Directions for this task: Could you copy every line of the data that contains the word "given"?

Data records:
....
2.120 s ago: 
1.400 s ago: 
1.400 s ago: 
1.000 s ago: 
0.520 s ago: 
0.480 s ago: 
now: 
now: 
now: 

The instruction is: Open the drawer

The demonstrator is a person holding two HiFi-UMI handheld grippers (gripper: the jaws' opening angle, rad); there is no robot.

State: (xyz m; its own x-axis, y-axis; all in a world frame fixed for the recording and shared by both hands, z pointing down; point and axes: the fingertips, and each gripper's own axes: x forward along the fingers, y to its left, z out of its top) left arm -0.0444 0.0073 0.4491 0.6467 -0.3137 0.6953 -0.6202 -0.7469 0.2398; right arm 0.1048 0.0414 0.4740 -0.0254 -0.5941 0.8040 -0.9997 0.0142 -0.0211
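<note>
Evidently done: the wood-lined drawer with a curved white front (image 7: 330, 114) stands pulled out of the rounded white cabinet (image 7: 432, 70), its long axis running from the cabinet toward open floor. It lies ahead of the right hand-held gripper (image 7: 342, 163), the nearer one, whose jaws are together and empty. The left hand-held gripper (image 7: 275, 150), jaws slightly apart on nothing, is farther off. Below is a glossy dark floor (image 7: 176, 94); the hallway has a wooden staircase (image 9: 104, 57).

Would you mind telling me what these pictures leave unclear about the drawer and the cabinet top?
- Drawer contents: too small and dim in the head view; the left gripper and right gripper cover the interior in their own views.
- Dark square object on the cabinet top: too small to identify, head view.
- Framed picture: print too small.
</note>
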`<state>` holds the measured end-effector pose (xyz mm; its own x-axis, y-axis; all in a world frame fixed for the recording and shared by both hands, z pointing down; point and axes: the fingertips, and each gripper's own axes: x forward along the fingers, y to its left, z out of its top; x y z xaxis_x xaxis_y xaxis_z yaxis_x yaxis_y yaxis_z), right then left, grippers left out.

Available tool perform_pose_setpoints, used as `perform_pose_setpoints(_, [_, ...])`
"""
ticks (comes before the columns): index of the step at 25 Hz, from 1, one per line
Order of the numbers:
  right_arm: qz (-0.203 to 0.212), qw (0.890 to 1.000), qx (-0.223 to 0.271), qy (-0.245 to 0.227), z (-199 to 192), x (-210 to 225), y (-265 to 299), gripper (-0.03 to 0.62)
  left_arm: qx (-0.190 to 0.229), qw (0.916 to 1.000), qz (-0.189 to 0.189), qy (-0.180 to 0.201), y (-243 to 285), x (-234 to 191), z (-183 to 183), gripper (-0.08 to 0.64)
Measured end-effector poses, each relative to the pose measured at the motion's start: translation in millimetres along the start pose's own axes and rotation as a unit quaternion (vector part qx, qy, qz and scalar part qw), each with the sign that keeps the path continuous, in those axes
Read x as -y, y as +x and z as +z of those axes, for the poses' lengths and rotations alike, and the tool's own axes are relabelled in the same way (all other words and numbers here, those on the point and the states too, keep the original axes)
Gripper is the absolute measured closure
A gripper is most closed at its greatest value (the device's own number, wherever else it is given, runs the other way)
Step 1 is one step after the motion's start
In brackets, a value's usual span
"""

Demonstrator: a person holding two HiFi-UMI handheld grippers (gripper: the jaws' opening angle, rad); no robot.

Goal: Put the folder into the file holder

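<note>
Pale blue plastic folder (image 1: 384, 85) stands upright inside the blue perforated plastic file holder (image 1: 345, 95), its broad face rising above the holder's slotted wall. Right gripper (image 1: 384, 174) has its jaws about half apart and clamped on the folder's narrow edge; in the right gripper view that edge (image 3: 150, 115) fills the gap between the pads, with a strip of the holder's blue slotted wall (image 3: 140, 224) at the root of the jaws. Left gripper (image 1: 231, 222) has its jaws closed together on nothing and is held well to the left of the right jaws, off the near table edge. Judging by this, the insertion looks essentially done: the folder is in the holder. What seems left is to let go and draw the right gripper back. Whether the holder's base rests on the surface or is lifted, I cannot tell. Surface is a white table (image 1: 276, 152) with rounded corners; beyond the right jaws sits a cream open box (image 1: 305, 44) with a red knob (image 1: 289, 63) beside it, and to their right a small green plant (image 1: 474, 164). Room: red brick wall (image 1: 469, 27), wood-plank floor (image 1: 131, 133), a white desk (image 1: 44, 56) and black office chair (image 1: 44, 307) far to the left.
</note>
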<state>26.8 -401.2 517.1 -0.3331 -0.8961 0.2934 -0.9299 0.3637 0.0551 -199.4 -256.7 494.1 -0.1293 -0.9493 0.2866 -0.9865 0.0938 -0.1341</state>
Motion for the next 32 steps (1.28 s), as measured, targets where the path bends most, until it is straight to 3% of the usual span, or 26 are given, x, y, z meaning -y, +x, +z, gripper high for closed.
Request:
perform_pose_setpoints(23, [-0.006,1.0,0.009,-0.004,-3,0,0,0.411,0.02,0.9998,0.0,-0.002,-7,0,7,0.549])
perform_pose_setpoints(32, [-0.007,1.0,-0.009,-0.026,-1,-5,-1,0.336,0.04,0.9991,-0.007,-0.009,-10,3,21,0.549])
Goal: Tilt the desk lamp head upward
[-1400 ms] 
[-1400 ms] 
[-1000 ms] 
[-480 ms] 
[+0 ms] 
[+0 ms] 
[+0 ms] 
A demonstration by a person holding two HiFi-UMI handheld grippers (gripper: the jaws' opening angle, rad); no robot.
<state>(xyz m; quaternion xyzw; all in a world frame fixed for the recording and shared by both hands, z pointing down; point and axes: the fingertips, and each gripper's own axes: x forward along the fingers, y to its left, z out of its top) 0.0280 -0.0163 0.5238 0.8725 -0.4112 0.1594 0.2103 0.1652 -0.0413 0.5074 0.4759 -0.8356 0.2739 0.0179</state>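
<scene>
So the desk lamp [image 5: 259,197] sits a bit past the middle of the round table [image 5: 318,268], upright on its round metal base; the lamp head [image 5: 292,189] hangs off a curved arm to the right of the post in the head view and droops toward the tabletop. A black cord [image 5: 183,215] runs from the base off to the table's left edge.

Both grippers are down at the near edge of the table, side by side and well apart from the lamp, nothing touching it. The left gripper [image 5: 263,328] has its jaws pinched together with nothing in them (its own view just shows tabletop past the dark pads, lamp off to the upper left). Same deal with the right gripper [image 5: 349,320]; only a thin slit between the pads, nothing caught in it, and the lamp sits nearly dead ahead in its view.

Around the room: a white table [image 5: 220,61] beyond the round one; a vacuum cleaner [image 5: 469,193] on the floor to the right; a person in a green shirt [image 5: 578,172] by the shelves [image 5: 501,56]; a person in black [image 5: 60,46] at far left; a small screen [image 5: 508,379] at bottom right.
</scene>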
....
Written answer:
A gripper is most closed at its greatest value (the device's own number, wherever else it is given, runs the other way)
Motion for the next 32 steps (1.28 s), as measured, targets where the path bends most, until it is straight to 3% of the usual span, or 26 are given, x, y, z meaning -y, +x, +z, gripper high for closed.

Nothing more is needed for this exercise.